_TASK REQUIREMENTS:_ Find the number of lines below in which the word "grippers" occurs. Write only that number.

_EXCERPTED RECORDS:_
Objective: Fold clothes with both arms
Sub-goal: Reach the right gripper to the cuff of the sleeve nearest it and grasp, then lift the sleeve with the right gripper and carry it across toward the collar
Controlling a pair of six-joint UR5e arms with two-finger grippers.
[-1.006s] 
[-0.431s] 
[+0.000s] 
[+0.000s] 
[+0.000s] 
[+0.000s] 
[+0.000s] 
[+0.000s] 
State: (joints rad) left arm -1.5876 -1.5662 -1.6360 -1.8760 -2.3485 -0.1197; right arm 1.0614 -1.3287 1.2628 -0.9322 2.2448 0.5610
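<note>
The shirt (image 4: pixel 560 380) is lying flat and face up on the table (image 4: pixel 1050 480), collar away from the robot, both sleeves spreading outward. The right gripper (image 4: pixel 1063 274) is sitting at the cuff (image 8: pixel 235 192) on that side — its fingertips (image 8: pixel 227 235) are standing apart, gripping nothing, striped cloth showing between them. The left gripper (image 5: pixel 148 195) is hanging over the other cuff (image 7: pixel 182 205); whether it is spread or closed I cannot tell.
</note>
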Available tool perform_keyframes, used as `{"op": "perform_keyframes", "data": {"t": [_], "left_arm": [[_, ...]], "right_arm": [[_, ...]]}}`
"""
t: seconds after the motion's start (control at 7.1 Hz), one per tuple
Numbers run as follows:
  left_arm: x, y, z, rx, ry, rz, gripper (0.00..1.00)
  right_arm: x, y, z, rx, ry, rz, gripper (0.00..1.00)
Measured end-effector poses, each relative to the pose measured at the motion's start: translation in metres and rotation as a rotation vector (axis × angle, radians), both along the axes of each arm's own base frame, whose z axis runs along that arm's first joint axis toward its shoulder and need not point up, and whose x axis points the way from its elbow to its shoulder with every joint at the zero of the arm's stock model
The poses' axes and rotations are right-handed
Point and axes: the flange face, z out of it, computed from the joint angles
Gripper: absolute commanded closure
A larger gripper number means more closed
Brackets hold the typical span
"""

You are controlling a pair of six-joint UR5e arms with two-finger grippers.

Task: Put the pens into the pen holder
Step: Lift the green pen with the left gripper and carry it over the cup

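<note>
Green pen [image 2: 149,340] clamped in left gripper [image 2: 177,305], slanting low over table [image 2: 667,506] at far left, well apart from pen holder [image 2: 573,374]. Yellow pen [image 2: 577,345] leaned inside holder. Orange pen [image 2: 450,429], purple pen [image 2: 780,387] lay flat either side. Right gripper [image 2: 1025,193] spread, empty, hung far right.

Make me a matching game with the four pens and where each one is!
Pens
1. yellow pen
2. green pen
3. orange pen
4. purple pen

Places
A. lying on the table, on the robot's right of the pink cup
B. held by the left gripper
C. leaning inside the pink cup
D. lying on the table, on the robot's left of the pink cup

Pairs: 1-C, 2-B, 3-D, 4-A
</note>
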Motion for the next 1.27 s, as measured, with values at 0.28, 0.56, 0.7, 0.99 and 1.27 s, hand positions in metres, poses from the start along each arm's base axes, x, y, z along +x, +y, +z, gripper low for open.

_TASK RESPONSE:_ 2